— ACTION ITEM —
Return the data below in full, matching every line exactly.

— INFORMATION PROVIDED —
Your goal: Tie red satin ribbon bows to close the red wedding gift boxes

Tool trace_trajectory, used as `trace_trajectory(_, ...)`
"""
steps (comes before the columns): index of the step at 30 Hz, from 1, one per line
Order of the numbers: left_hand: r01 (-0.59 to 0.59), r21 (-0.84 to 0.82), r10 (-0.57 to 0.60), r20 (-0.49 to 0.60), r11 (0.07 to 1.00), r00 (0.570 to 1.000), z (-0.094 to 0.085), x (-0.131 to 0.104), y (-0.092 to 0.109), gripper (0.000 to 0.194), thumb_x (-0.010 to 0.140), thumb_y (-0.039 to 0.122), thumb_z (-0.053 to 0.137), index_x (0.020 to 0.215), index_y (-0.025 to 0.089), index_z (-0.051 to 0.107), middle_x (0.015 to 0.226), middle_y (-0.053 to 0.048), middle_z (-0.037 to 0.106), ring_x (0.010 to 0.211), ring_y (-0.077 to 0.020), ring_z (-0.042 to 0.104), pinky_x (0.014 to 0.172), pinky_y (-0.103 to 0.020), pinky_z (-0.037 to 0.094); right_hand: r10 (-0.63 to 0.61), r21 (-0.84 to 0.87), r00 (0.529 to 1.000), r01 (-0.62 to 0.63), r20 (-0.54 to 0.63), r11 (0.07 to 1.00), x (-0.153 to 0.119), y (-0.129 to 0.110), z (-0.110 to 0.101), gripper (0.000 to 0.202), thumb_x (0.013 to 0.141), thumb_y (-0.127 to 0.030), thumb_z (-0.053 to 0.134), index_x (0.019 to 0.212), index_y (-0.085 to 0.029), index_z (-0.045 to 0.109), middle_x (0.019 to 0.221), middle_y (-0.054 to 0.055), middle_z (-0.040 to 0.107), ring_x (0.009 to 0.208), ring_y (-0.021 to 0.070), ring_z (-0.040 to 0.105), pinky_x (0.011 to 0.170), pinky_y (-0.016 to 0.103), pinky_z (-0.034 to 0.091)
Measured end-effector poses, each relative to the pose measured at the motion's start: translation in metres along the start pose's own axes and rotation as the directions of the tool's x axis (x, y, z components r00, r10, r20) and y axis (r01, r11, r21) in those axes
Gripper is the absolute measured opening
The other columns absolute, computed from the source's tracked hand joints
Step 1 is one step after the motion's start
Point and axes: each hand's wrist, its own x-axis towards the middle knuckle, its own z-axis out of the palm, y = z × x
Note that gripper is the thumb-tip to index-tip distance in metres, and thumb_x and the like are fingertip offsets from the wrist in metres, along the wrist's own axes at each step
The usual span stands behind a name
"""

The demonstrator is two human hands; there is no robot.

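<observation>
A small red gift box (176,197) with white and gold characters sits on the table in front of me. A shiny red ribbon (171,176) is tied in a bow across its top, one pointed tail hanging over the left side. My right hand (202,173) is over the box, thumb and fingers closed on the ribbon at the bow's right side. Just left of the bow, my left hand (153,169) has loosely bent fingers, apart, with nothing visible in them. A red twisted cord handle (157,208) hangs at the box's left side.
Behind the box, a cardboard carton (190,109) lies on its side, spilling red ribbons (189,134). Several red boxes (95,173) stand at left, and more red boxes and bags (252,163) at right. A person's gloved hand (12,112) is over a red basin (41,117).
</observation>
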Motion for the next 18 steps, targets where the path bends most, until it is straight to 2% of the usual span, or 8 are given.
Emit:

— ANSWER BOX —
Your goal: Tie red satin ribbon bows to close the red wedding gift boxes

Tool trace_trajectory, used as `trace_trajectory(_, ...)`
"""
steps (comes before the columns): index of the step at 30 Hz, from 1, one per line
Order of the numbers: left_hand: r01 (-0.59 to 0.59), r21 (-0.84 to 0.82), r10 (-0.57 to 0.60), r20 (-0.49 to 0.60), r11 (0.07 to 1.00), r00 (0.570 to 1.000), z (-0.094 to 0.085), x (-0.131 to 0.104), y (-0.092 to 0.109), gripper (0.000 to 0.194), thumb_x (-0.010 to 0.140), thumb_y (-0.039 to 0.122), thumb_z (-0.053 to 0.137), index_x (0.020 to 0.215), index_y (-0.025 to 0.089), index_z (-0.051 to 0.107), middle_x (0.015 to 0.226), middle_y (-0.053 to 0.048), middle_z (-0.037 to 0.106), ring_x (0.010 to 0.211), ring_y (-0.077 to 0.020), ring_z (-0.042 to 0.104), pinky_x (0.014 to 0.172), pinky_y (-0.103 to 0.020), pinky_z (-0.037 to 0.094); right_hand: r10 (-0.63 to 0.61), r21 (-0.84 to 0.87), r00 (0.529 to 1.000), r01 (-0.62 to 0.63), r20 (-0.54 to 0.63), r11 (0.07 to 1.00), x (-0.153 to 0.119), y (-0.129 to 0.110), z (-0.110 to 0.101), gripper (0.000 to 0.202), thumb_x (0.013 to 0.141), thumb_y (-0.127 to 0.030), thumb_z (-0.053 to 0.134), index_x (0.019 to 0.212), index_y (-0.085 to 0.029), index_z (-0.045 to 0.109), middle_x (0.019 to 0.221), middle_y (-0.054 to 0.055), middle_z (-0.040 to 0.107), ring_x (0.009 to 0.208), ring_y (-0.021 to 0.070), ring_z (-0.040 to 0.105), pinky_x (0.011 to 0.170), pinky_y (-0.016 to 0.103), pinky_z (-0.034 to 0.091)
Measured end-effector poses, each relative to the pose measured at the motion's start: translation in metres along the start pose's own axes and rotation as the directions of the tool's x axis (x, y, z components r00, r10, r20) and y axis (r01, r11, r21) in those axes
Gripper is the absolute measured opening
The other columns absolute, computed from the source's tracked hand joints
Step 1 is one step after the motion's start
Point and axes: each hand's wrist, its own x-axis towards the middle knuckle, its own z-axis out of the palm, y = z × x
Note that gripper is the thumb-tip to index-tip distance in metres, and thumb_x and the like are fingertip offsets from the wrist in metres, along the wrist's own axes at each step
The usual span stands behind a name
"""

The demonstrator is two human hands; there is no robot.

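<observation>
A small red gift box (176,197) with white and gold characters sits on the table in front of me. A shiny red ribbon (171,176) is tied in a bow across its top, one pointed tail hanging over the left side. My right hand (202,173) is over the box, thumb and fingers closed on the ribbon at the bow's right side. Just left of the bow, my left hand (153,169) has loosely bent fingers, apart, with nothing visible in them. A red twisted cord handle (157,208) hangs at the box's left side.
Behind the box, a cardboard carton (190,109) lies on its side, spilling red ribbons (189,134). Several red boxes (95,173) stand at left, and more red boxes and bags (252,163) at right. A person's gloved hand (12,112) is over a red basin (41,117).
</observation>
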Motion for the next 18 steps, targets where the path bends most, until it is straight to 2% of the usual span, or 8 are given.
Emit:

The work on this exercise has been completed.